▶ _Exercise requirements_
Show, from the records below, all lines that contain the word "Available".

▶ _Records to process_

══════════

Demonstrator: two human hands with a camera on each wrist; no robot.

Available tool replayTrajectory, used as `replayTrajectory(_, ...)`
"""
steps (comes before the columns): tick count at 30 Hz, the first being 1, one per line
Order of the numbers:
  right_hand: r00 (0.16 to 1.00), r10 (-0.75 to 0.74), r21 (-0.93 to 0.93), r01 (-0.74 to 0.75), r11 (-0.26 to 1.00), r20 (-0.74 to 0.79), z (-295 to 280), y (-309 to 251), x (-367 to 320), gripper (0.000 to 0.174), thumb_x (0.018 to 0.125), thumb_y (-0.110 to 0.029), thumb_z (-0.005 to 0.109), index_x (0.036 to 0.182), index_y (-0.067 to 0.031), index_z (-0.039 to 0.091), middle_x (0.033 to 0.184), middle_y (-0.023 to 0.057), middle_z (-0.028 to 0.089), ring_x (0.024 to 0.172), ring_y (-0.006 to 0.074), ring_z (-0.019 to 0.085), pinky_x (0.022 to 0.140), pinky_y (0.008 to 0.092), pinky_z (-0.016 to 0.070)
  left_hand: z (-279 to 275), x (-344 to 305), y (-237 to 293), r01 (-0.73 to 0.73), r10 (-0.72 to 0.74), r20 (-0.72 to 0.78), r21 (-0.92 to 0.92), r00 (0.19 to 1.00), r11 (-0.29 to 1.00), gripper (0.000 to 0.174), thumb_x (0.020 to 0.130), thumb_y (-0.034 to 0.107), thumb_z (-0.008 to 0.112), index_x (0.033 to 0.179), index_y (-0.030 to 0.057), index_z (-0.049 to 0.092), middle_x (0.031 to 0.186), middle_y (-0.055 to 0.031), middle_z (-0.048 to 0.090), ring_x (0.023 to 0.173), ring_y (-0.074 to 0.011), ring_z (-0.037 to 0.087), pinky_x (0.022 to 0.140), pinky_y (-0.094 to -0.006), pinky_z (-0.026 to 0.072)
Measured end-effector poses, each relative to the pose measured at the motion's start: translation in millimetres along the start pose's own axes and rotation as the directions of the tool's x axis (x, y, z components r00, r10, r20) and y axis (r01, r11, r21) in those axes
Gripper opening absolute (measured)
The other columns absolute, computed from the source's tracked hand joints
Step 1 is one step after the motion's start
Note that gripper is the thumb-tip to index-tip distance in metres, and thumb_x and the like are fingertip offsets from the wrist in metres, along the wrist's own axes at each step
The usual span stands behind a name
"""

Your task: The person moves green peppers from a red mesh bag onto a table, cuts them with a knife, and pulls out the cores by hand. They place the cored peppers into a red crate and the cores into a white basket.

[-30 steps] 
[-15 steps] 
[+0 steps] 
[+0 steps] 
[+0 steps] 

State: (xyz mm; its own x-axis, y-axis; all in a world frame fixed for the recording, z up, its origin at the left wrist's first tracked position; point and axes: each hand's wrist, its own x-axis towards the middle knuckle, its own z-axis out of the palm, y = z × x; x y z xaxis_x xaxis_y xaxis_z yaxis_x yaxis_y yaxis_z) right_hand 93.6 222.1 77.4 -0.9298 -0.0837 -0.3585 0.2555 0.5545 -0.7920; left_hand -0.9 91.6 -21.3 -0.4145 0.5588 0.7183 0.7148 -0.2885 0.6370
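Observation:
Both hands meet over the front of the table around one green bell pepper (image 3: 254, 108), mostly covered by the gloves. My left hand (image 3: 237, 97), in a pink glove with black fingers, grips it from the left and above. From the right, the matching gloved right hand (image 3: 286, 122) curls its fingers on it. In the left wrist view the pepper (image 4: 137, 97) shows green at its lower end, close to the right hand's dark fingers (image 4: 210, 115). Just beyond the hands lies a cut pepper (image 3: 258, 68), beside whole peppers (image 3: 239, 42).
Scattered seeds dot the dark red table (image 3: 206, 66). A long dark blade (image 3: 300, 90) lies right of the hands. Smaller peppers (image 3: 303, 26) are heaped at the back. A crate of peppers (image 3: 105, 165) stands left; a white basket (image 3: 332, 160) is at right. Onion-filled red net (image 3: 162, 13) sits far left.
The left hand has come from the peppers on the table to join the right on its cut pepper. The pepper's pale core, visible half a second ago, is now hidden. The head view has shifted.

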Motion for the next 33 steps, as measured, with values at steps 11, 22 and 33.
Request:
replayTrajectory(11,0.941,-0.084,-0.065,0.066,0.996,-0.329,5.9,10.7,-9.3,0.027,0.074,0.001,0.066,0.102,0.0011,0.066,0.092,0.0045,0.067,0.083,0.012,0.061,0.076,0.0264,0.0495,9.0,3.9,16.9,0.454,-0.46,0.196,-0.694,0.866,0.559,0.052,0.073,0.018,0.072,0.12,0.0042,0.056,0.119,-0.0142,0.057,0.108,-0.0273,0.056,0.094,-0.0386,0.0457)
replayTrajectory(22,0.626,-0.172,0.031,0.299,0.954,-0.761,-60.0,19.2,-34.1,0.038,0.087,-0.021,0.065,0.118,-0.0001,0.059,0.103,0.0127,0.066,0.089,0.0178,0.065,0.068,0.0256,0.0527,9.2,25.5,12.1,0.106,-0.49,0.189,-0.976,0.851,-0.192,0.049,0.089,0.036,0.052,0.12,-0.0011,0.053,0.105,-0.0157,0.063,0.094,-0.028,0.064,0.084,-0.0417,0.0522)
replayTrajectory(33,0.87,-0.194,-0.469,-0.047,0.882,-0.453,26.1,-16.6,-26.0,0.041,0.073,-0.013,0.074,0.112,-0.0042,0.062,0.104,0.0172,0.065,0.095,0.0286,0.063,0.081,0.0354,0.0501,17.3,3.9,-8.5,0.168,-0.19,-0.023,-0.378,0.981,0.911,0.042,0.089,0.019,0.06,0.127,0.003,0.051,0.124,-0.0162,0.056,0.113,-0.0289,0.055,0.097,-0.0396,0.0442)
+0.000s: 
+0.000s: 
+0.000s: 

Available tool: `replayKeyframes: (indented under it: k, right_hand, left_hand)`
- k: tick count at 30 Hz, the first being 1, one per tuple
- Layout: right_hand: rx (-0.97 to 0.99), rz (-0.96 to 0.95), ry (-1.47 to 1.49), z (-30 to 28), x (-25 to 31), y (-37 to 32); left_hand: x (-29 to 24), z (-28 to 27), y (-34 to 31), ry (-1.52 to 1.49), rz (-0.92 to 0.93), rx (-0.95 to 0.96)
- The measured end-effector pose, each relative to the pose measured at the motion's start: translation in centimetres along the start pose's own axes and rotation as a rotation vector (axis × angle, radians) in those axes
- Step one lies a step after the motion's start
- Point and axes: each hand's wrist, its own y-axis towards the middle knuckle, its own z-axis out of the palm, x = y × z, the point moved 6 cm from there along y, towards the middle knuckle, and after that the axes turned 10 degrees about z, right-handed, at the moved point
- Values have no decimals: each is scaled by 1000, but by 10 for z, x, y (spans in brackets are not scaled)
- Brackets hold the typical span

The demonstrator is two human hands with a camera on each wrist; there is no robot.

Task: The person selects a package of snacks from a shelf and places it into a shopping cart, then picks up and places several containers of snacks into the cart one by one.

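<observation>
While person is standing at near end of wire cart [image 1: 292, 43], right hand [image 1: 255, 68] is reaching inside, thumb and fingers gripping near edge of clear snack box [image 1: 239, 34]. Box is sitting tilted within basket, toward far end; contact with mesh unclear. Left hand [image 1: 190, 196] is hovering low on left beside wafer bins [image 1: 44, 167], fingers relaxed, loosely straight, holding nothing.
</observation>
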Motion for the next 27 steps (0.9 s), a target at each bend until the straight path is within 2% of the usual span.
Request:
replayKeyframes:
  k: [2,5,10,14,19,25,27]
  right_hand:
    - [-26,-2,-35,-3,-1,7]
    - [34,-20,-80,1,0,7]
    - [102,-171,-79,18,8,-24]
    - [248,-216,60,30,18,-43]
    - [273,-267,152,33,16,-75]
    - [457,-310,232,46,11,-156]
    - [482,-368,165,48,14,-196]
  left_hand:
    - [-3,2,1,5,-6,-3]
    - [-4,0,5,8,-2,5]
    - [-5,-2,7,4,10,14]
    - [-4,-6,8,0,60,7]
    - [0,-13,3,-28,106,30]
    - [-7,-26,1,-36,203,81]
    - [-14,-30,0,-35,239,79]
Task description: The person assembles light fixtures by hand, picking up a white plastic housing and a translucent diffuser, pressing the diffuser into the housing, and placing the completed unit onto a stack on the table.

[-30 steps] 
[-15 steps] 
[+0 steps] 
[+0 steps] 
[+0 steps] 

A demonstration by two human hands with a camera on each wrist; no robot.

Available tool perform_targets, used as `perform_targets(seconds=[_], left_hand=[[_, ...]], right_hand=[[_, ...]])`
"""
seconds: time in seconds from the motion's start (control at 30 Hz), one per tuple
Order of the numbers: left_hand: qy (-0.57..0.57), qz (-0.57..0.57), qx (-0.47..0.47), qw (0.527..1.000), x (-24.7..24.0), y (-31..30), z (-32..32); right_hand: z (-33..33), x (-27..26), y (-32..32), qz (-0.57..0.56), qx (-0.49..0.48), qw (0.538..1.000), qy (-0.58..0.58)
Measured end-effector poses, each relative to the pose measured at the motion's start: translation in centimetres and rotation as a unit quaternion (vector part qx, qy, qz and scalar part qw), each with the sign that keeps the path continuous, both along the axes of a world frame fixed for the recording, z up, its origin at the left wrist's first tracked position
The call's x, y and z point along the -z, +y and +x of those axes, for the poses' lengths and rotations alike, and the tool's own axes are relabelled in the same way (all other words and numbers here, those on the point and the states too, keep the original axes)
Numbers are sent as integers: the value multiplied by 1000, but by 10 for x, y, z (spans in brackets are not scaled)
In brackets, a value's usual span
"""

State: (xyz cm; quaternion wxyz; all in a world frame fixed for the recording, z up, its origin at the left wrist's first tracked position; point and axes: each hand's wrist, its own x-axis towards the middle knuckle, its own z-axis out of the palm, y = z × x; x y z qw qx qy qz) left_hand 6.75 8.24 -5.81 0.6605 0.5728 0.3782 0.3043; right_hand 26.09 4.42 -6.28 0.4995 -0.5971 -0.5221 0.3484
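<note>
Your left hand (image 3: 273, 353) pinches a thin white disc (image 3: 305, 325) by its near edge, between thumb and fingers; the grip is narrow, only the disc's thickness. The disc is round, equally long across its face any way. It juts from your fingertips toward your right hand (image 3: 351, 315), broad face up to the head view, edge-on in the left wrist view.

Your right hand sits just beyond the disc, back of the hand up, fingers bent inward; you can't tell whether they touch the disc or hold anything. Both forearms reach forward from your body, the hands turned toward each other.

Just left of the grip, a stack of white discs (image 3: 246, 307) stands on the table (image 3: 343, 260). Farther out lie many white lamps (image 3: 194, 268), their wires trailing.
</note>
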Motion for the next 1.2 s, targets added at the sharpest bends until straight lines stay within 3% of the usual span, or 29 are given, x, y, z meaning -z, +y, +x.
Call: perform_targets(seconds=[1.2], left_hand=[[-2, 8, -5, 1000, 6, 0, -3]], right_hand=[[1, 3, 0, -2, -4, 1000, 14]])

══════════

▶ _Response to this task_
Available tool replayTrajectory, used as `replayTrajectory(_, ...)`
Available tool: `replayKeyframes: (indented under it: k, right_hand, left_hand)`
Available tool perform_targets, used as `perform_targets(seconds=[_], left_hand=[[_, ...]], right_hand=[[_, ...]])`

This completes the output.